On Fri, May 11, 2012 at 12:11 PM, Jorge <xxopxe@gmail.com> wrote:
On vie, 2012-05-11 at 09:56 -0500, Tim Caswell wrote:
> Please don't misunderstand me.
That's unavoidable, sadly :)

> My only warning is in making the suspension of the coroutine implicit.
> You can use coroutines and still be explicit about the points where
> your code can be suspended.  For example, in Luvit, I added a little
> sugar called "fiber" that looks like this:
> https://github.com/luvit/luvit/blob/master/examples/fs-coroutines.lua

Ok, i'm a bit lost. How does an implicit coroutine suspension look like?
My tasks can relinquish control trough a bunch of calls, easily
spottable (sched.wait, sched.signal, sched.run, and some wrappers around
those). For example I have this helper function ("run on a signal")

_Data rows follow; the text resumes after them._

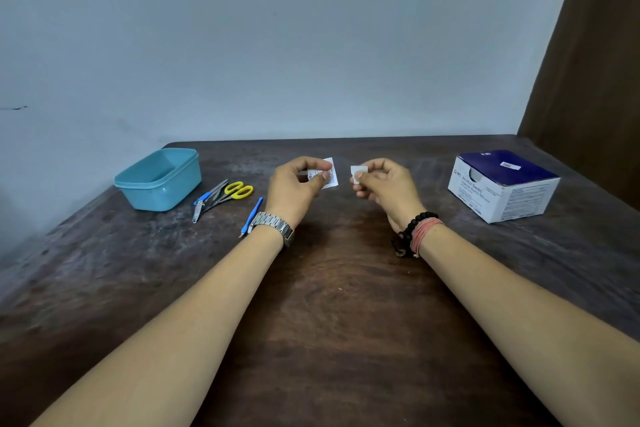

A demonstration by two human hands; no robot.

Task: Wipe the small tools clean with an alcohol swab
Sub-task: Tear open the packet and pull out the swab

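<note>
My left hand pinches the torn paper sachet; my right hand pinches what looks like the white folded swab, just apart at its three o'clock. I should drop the sachet and keep the swab folded flat. At nine o'clock on the dark table lie metal clippers, yellow-handled scissors and a slim blue blade.

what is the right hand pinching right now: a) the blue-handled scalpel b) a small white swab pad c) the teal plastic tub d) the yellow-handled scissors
b: the right hand pinches a small white swab pad between thumb and fingers, while the left hand holds the printed white wrapper; the tools lie untouched on the dark wooden table.
</note>
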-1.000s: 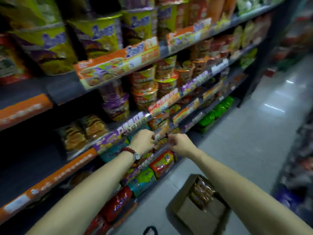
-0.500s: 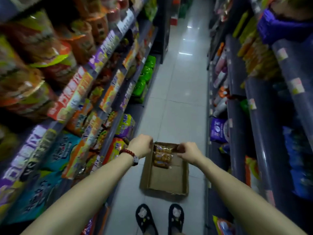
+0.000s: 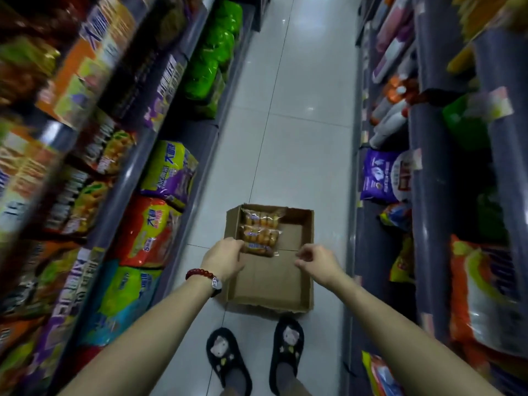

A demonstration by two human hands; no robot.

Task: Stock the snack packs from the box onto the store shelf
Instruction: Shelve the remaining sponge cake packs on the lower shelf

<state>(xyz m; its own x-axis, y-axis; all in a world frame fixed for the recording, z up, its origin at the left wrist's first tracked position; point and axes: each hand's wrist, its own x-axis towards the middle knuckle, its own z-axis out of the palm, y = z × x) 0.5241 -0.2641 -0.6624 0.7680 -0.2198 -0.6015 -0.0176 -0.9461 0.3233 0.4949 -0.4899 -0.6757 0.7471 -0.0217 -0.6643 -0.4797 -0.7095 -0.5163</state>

--------------------------------------
M.sigrun = function ( f, waitd )
       local wrapper = function()
               while true do
                       f(M.wait(waitd))
               end
       end
       return M.run( wrapper )
end
---------------------------------------

If the provided f doesn't explicitly yield (with a sched.signal or
something) it will run atomically. Or you mean, that I should *enforce*
that when used as this, f will not yield?